» Information supplied
————————
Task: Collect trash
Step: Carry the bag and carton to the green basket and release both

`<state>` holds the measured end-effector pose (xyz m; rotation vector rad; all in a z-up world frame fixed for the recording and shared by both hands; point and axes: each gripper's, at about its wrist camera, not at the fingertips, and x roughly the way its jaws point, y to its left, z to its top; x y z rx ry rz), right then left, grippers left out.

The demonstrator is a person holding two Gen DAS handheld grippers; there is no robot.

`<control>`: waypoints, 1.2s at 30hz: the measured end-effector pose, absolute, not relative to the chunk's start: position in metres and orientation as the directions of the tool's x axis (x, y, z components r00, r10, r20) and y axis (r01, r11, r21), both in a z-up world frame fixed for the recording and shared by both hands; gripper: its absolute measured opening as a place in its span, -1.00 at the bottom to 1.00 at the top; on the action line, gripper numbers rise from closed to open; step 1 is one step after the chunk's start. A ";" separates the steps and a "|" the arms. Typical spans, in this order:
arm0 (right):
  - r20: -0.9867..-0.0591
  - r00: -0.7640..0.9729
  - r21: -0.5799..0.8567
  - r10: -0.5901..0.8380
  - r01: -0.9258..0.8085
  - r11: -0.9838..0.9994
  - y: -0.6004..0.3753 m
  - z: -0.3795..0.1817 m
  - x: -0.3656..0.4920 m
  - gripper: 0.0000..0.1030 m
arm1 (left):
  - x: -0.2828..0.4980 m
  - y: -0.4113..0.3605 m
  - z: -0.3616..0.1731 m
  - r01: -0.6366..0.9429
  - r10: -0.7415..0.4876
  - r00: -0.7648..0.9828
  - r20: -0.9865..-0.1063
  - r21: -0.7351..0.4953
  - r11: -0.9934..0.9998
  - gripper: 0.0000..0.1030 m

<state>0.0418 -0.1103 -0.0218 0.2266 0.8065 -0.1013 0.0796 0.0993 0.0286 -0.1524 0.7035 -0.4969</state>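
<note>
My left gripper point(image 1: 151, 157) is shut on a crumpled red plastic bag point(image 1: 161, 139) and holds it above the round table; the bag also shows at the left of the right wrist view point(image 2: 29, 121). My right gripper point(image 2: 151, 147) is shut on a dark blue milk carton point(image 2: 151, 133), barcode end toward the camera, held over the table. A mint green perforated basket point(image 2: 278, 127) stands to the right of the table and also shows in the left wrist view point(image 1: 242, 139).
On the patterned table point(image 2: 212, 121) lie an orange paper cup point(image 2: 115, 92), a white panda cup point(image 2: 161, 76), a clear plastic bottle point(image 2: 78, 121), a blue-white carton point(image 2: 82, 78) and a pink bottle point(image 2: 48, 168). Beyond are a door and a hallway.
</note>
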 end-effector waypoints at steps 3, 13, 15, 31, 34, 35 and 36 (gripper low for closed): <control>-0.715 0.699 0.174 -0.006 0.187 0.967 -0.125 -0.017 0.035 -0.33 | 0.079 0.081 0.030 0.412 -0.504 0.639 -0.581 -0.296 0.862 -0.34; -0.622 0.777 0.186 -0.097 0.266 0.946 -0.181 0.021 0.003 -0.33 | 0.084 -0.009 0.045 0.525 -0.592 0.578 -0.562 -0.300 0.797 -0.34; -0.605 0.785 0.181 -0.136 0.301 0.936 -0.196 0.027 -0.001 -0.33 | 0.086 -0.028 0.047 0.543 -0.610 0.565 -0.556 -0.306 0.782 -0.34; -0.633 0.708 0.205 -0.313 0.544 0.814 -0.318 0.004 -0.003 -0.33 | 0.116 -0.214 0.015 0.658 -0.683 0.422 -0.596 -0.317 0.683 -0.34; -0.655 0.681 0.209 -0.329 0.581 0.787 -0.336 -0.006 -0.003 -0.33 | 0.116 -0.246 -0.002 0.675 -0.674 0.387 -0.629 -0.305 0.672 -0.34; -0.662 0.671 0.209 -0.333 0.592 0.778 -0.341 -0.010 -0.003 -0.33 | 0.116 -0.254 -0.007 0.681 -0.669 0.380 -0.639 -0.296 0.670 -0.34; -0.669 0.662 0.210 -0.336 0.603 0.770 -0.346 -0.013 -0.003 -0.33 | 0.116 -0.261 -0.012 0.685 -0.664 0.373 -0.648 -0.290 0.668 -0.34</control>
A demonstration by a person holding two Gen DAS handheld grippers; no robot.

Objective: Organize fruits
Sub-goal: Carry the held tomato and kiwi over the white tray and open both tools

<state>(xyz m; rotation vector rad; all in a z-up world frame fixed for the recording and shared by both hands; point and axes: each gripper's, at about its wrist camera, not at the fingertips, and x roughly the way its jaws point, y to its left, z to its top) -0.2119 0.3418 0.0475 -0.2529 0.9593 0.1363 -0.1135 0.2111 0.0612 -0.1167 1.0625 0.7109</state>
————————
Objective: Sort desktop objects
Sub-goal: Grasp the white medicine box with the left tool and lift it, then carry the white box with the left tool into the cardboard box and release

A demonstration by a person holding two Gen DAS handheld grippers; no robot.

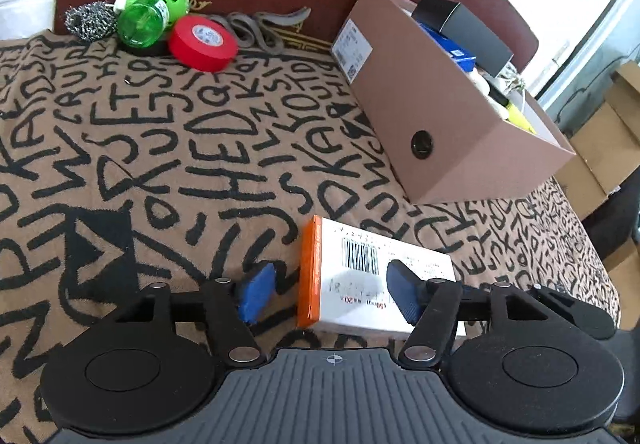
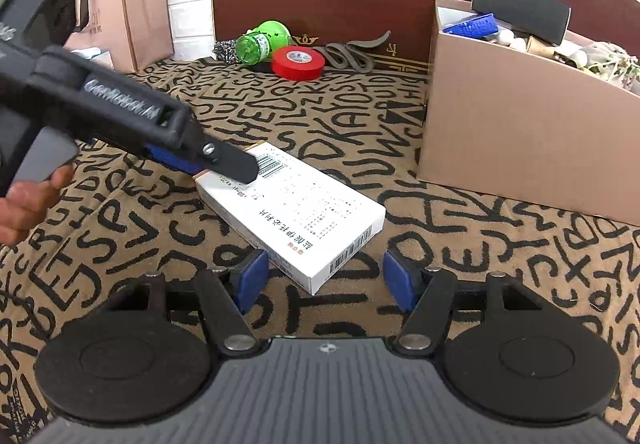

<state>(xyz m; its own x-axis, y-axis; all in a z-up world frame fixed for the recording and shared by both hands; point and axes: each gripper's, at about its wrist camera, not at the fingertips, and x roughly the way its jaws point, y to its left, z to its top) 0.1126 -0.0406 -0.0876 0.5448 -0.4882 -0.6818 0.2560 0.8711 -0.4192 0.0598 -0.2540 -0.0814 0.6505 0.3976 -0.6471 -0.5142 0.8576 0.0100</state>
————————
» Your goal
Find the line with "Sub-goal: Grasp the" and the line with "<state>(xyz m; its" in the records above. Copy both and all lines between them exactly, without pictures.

» Output of the exercise
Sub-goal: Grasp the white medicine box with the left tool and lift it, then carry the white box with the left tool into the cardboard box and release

A demonstration by a person holding two Gen DAS handheld grippers; no robot.


<state>(xyz m; its own x-axis, y-axis; all in a z-up world frame fixed for the recording and shared by both hands; point and axes: each gripper's, at about its wrist camera, not at the fingertips, and x roughly the way its jaws point, y to its left, z to its top) 0.1126 -0.0406 -0.0876 0.5448 -0.4882 -0.6818 0.2560 0.8711 -0.4192 0.0598 -0.2540 -0.0814 0.6505 0.3976 -0.6471 -0.5142 0.8576 0.0100</state>

No more output is given for this exercise.